╭──

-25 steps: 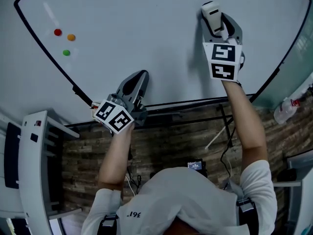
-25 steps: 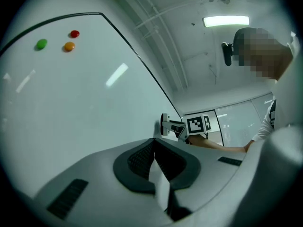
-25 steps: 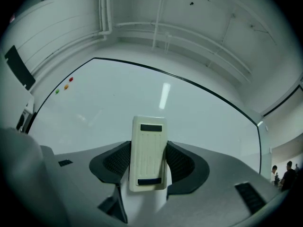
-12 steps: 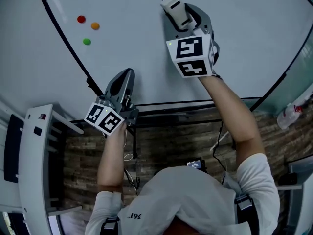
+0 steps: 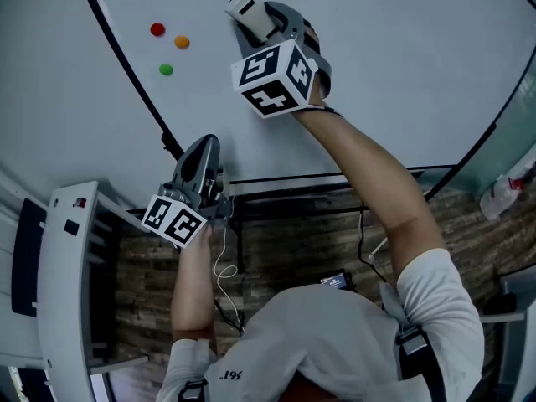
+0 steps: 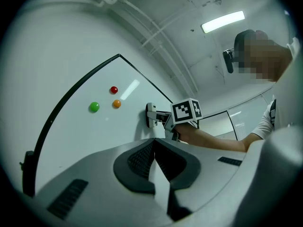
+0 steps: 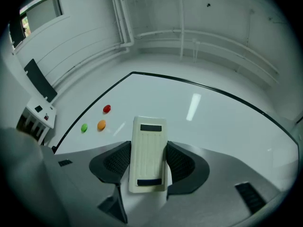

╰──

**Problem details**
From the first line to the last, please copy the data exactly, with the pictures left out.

**Exercise answer**
-25 steps: 
-25 steps: 
-25 steps: 
-12 steps: 
+0 steps: 
+0 steps: 
+0 steps: 

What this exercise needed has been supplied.